* Exercise goal
Transcribe the listing verbatim. Do not carry over any pictures.

(Data Opens)

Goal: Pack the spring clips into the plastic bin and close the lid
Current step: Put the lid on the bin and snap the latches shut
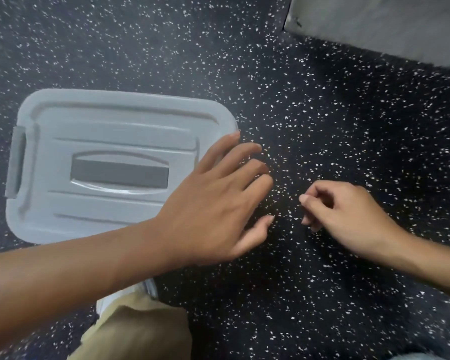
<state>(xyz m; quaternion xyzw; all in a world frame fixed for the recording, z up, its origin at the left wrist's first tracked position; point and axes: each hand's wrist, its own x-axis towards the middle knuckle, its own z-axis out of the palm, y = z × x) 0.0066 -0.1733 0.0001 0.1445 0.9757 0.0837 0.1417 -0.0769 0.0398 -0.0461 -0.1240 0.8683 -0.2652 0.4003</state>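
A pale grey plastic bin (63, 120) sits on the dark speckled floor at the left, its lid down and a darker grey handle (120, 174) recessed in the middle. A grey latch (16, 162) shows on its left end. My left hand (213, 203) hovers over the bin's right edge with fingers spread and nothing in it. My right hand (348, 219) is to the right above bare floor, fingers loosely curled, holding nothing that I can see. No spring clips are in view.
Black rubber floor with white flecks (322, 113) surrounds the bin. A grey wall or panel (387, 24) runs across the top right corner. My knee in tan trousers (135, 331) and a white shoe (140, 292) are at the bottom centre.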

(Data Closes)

* Written answer
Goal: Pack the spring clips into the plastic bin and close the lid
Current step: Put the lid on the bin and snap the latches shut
<state>(xyz m; quaternion xyzw; all in a world frame fixed for the recording, z up, its origin at the left wrist's first tracked position; point and axes: each hand's wrist, its own x-axis towards the middle knuckle, its own z-axis out of the palm, y = z × x) 0.0066 -0.1733 0.0001 0.1445 0.9757 0.0837 0.1417 -0.0769 0.0398 -0.0461 -0.1240 0.8683 -0.2652 0.4003</state>
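A pale grey plastic bin (63, 120) sits on the dark speckled floor at the left, its lid down and a darker grey handle (120, 174) recessed in the middle. A grey latch (16, 162) shows on its left end. My left hand (213, 203) hovers over the bin's right edge with fingers spread and nothing in it. My right hand (348, 219) is to the right above bare floor, fingers loosely curled, holding nothing that I can see. No spring clips are in view.
Black rubber floor with white flecks (322, 113) surrounds the bin. A grey wall or panel (387, 24) runs across the top right corner. My knee in tan trousers (135, 331) and a white shoe (140, 292) are at the bottom centre.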

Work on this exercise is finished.